Activity: Starting with the opening line of the material, restate every line word for word, and end on the line containing "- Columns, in".

Material provided:
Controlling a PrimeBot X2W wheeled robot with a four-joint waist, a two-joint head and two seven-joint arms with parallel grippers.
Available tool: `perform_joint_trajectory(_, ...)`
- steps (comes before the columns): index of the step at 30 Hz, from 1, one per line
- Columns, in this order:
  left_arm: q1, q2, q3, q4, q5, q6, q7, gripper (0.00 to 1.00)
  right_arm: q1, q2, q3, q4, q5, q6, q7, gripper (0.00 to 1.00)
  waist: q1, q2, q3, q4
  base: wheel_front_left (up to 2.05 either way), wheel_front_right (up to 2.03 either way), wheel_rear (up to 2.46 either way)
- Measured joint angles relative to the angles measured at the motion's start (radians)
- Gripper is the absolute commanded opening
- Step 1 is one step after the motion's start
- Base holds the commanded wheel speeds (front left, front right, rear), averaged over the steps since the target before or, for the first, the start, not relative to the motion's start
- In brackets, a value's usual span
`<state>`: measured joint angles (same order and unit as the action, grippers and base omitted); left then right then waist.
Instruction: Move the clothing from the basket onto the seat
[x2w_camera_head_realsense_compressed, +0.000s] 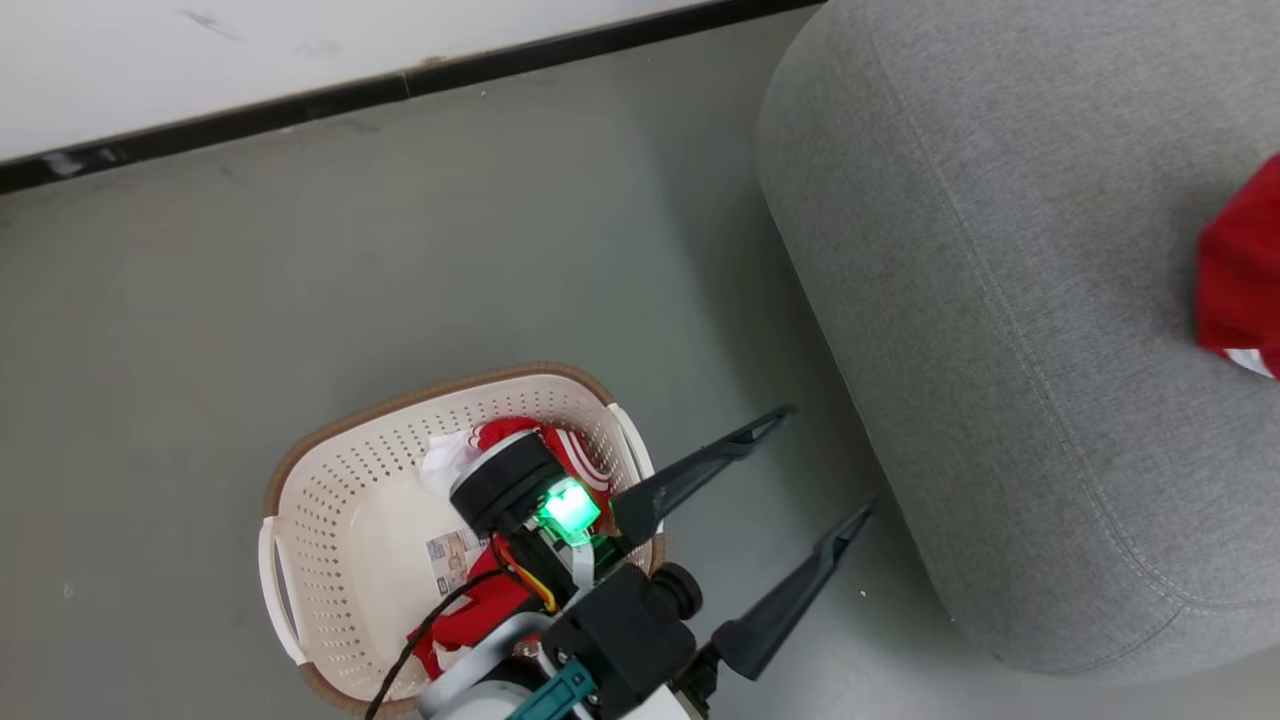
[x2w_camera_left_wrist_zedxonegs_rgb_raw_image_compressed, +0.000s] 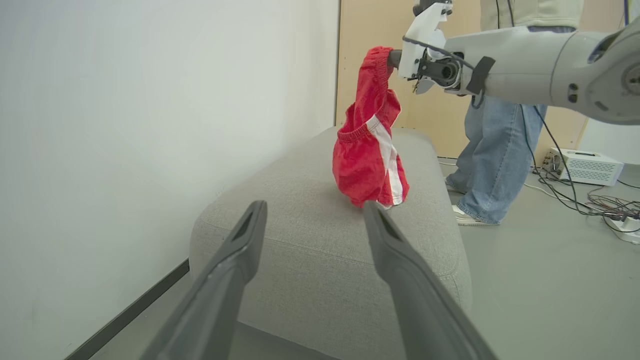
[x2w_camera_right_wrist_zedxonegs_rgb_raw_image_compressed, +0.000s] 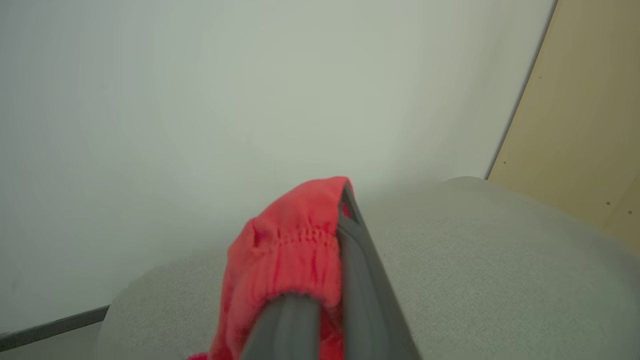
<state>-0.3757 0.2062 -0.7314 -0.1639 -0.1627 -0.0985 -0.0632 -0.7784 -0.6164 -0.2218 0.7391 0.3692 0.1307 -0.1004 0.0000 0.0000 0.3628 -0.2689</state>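
Grey seat below; right arm outstretched, fingers seemingly pinching shorts.

Test lab: floor cables, white equipment box (bare wall).

The seat is showing grey woven cloth, matt and slightly coarse, with stitched seams running along its edges. Above its top the shorts are hanging as thin, crinkled red cloth, matt, with a gathered elastic waistband and smoother white stripes. The basket is showing cream perforated plastic, smooth with a faint sheen, under a brown rim. More red cloth is lying inside it, beside a paper label on its bottom. The left pincer is showing dark matt plastic fingers. The right arm is wearing a pale, smooth shell. The floor is looking smooth, grey and dull.
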Motion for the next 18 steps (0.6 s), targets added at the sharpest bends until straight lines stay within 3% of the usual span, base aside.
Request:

Solved problem:
Controlling a PrimeBot X2W wheeled robot with a four-joint waist, a two-joint head and two seven-joint arms with parallel grippers.
Available tool: `perform_joint_trajectory(_, ...)`
- steps (comes before the columns): index of the step at 30 Hz, from 1, one per line
- Columns, in this order:

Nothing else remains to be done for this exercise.